**Try it**: The copy must hold exactly the lines from the one with "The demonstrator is" through the end of the listing below, and nothing else, with no pictures.

[Start of Attachment]

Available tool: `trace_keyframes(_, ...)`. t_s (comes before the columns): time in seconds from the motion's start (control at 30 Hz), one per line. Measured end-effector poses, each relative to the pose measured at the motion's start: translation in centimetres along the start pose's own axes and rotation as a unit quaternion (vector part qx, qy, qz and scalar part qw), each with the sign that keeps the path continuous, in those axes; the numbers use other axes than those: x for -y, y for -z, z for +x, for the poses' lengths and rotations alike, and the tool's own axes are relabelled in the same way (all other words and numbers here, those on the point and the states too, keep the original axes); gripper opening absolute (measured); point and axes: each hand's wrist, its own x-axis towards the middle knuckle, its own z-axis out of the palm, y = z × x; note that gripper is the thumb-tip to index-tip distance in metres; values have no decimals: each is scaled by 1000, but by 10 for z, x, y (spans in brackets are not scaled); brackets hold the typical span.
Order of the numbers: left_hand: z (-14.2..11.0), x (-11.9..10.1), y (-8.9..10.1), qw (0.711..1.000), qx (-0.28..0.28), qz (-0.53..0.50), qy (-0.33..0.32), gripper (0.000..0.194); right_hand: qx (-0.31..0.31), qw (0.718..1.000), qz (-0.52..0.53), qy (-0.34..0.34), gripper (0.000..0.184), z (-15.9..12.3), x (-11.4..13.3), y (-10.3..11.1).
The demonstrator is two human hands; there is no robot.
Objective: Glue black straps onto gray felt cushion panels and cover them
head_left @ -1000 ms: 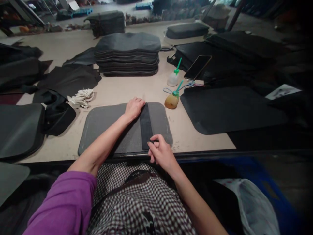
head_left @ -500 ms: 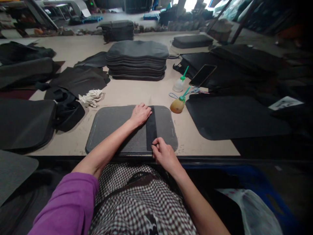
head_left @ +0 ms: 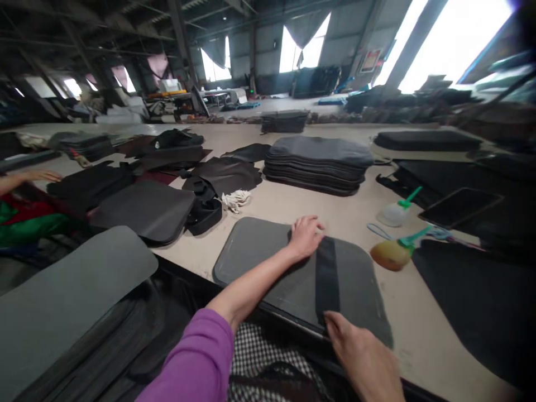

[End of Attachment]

**Response area**:
The demonstrator is two human hands; there is no robot.
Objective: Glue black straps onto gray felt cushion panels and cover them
head_left @ -1000 ms: 
head_left @ -500 ms: 
head_left @ +0 ms: 

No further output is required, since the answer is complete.